WHAT THIS TASK INVOLVES:
Where does the word "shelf" occur in the entries below? Copy every line that has it.
(RECORDS PROVIDED Opens)
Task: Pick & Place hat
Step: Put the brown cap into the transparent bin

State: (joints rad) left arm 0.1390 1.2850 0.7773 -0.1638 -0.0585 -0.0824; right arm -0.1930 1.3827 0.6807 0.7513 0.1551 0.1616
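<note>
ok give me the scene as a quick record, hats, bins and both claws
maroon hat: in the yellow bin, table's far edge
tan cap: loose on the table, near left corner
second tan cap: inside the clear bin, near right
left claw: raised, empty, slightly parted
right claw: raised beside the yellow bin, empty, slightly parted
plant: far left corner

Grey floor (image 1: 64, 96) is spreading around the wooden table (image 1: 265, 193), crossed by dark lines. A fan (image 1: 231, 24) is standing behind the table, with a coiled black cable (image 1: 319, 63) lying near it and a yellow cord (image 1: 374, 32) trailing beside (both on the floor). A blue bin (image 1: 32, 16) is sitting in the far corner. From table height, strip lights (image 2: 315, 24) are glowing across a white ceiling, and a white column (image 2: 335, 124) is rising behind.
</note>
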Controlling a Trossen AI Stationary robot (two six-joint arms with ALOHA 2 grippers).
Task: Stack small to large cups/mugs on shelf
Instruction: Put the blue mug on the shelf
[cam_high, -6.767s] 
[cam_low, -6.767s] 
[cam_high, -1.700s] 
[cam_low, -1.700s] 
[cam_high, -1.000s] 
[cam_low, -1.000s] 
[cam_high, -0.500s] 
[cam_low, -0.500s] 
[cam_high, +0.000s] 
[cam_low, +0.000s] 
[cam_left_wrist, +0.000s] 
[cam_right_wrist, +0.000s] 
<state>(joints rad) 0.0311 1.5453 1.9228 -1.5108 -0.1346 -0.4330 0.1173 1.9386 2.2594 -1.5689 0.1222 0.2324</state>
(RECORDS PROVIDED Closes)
ANSWER TO THIS EXERCISE:
Task: Stack small to large cups/mugs on shelf
Instruction: Put the blue mug on the shelf

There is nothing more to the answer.